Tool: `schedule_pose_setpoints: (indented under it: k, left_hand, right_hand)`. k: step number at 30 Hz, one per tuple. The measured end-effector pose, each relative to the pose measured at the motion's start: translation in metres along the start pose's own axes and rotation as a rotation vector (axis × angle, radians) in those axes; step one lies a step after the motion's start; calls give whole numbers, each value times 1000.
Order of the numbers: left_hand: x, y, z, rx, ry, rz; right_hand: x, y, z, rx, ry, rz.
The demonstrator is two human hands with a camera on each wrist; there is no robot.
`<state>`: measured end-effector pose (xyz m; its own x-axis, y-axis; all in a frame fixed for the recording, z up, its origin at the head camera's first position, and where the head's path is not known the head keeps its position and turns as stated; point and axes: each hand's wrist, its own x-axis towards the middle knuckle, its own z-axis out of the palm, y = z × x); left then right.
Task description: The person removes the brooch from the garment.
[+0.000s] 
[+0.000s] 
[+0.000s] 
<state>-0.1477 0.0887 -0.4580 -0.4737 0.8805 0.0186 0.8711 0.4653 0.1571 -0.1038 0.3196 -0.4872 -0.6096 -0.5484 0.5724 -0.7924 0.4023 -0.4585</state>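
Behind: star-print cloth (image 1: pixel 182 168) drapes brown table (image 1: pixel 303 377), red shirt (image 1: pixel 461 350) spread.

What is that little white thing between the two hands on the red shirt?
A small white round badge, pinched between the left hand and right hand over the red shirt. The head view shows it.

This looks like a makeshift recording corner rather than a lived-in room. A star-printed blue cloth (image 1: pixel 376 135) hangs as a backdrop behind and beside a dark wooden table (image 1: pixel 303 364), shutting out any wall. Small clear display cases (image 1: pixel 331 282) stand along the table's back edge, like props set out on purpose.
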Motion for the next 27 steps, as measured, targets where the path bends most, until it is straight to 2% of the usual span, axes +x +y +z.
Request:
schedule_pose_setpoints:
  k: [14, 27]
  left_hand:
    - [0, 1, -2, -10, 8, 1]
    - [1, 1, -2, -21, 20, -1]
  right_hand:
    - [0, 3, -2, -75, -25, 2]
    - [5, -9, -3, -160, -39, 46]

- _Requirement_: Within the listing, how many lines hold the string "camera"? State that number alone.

- _Solution to the problem_: 2